Clark waited for her to continue, but she didn't. "And what was that?" He prompted.
"He said that you brought me home around eleven thirty."
"Uh huh." Clark had a feeling that this casual banter was only a set-up to wrangle him into an interrogation.
"But my bus left Smallville at six-fifteen, which means I should have been in Metropolis by nine-fifteen, which means I should have been home by nine-forty. So where was I between the time I got off the bus, and the time you left me in the lobby?"
Clark suddenly began to feel as if he'd grown much too large for the room, and the truth of what had happened last night would outgrow it as well. "I don't know."
Lois emerged from the bathroom wearing a faded Metropolis Sharks sweatshirt. "It's not mine, and it's laundry day. So - I wasn't with you last night?"
Clark looked at his toes and tried to hide his nervous smile. "Uh, no - you weren't with me last night."
"But you just happened to find me unconscious and bring me home?"
"Yeah, exactly that," Clark nodded.
"Where did you find me?"
"At the uh… bus station."
"What were you doing there? You got here hours before me."
"I went back to look for my keys, I dropped them."
"So, you found me unconscious, in the bus station, and you brought me home? You didn't think I needed medical attention?"
"No. I mean - you told me to bring you home, so I brought you home."
"Wasn't I unconscious?"
"Not at first - you were kind of wandering around, and I asked if you were okay, and you asked me to take you home and then you kind of fainted." Clark was afraid to exhale, as if the vein of his lie would bleed out with his breath.
Lois looked thoughtful as she digested this new information. "You brought me straight home?"

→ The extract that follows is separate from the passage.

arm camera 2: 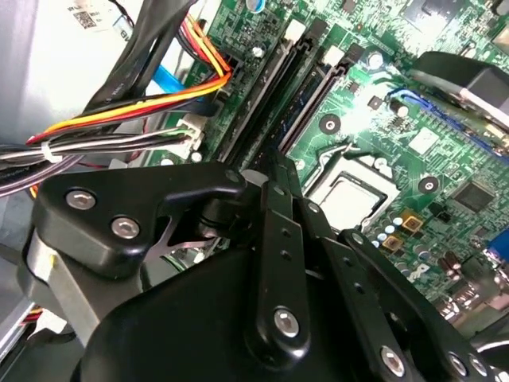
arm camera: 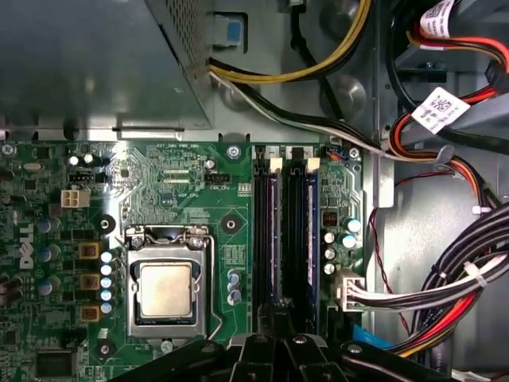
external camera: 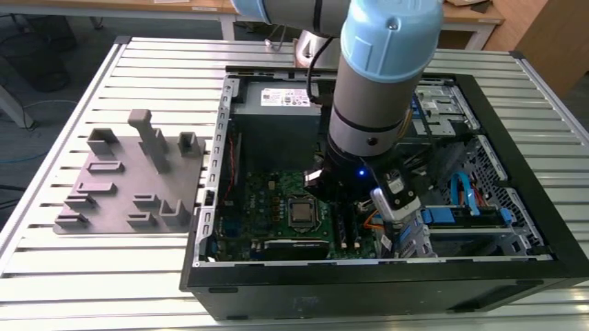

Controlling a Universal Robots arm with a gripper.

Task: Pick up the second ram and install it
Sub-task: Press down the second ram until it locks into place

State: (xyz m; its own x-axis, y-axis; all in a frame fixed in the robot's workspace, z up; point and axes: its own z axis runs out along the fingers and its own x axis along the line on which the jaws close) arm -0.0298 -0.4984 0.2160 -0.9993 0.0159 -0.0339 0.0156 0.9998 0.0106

Clark nodded. "Yeah, of course."
Lois absent-mindedly smoothed her ponytail. "That couldn't have taken more than twenty minutes - so you found me around eleven-ten?"
"Sounds about right."
"So I was wandering around the bus station in a non-drunken stupor for almost two hours?"
Clark was beginning to look more and more uncomfortable. "I guess so."
"You guess so?"
"Yeah, I guess so."
Lois had no real way to prove it yet, but she was certain Clark knew more than he was letting on. How could he meet the supposition that she was mentally AWOL for almost two hours with "I guess so?" That just didn't seem quite… Clarkish. For that matter, neither did - "Hey! What about the girl?"
"The girl?"
"Yeah, Chris said you were with a girl - the two of you said we'd all been at a party, right? Why did you say I was at a party? Who was the girl?" Her tone was all at once inquisitive, teasing, and - she hoped - only slightly jealous.
We should have injected Chris with some of that EF-19. "I don't know, Marin said we were at a party. I guess she thought we should offer some explanation. I don't know."
"Marin," Lois repeated. "So, who is this Marin?"
Clark shrugged. "She's nobody, she's - "
Lois looked at him knowingly and interrupted. "Just an old friend?"